[Activity]: What you return must be every line from the beginning of the data through the line holding "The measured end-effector", unchanged.

[Recorded information]:
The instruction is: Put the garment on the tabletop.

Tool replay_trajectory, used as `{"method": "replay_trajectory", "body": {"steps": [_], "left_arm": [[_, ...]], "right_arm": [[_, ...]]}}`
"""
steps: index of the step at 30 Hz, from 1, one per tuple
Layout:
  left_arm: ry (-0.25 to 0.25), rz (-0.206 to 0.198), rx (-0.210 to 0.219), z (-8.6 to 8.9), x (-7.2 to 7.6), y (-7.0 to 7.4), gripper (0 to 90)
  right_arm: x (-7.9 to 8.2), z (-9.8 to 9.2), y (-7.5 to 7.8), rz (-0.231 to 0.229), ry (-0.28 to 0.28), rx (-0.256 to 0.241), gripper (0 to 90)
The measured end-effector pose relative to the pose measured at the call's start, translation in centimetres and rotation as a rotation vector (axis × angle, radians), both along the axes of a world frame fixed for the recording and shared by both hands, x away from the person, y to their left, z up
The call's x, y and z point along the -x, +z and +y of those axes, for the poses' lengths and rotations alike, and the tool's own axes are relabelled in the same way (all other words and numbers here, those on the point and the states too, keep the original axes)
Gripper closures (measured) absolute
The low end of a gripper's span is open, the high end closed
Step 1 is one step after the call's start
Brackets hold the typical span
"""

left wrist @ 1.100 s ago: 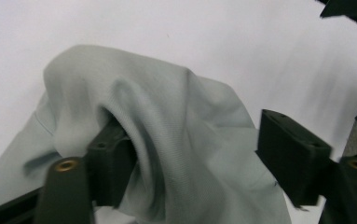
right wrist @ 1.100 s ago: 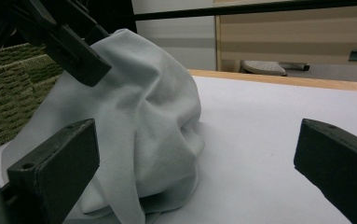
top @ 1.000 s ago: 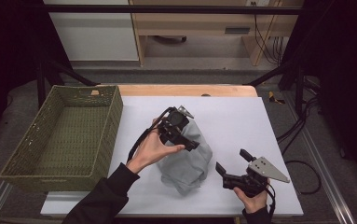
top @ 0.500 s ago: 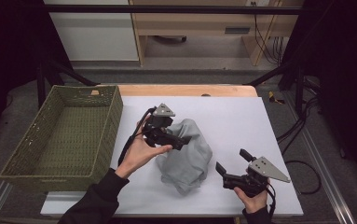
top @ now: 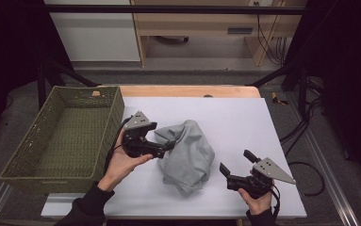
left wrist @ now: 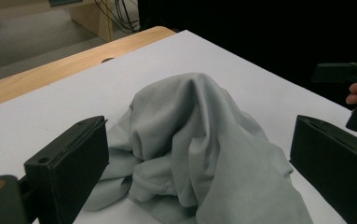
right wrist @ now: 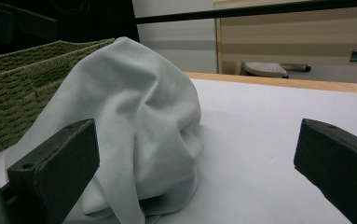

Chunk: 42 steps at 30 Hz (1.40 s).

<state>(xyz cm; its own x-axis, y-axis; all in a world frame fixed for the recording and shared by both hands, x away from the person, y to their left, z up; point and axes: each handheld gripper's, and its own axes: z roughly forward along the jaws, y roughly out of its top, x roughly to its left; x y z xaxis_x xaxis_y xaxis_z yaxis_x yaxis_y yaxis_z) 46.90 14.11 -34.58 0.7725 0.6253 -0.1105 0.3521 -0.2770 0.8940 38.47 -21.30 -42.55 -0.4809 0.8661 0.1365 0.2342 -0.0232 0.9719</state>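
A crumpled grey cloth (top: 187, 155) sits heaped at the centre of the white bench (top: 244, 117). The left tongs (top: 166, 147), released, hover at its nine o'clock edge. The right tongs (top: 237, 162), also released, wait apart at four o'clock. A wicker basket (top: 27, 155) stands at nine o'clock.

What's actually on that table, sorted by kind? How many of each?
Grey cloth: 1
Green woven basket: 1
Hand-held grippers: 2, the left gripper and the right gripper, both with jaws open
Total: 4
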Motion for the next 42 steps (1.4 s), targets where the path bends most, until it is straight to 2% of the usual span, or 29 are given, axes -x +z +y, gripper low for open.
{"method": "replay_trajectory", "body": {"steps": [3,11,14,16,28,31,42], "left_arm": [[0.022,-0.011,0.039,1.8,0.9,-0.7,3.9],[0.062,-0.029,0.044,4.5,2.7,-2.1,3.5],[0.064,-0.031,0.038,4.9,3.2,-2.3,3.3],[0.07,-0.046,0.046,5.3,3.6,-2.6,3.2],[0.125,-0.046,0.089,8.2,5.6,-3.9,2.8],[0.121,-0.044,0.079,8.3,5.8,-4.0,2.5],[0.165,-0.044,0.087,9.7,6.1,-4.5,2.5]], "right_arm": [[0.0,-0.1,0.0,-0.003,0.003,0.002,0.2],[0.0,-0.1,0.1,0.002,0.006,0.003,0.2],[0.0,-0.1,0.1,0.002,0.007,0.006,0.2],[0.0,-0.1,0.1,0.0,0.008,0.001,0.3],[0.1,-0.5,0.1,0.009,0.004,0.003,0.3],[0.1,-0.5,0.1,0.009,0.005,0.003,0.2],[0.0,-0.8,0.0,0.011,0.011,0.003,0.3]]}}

[Written response]:
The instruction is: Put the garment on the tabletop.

Tool replay_trajectory, used as `{"method": "replay_trajectory", "body": {"steps": [_], "left_arm": [[_, ...]], "right_arm": [[_, ...]]}}`
"""
steps: index of the step at 30 Hz, from 1, one per tuple
Layout:
  left_arm: ry (-0.25 to 0.25), rz (-0.206 to 0.198), rx (-0.210 to 0.219), z (-8.6 to 8.9), x (-7.2 to 7.6), y (-7.0 to 7.4), gripper (0 to 90)
  right_arm: x (-7.9 to 8.2), z (-9.8 to 9.2), y (-7.5 to 7.8), rz (-0.231 to 0.229), ry (-0.28 to 0.28), rx (-0.256 to 0.241), gripper (0 to 90)
The measured end-effector pose relative to the pose measured at the call's start, translation in centimetres and rotation as a rotation vector (axis × angle, radians), both along the axes of a world frame fixed for the recording and shared by both hands, x away from the person, y to their left, z up

Nothing further is required of the output.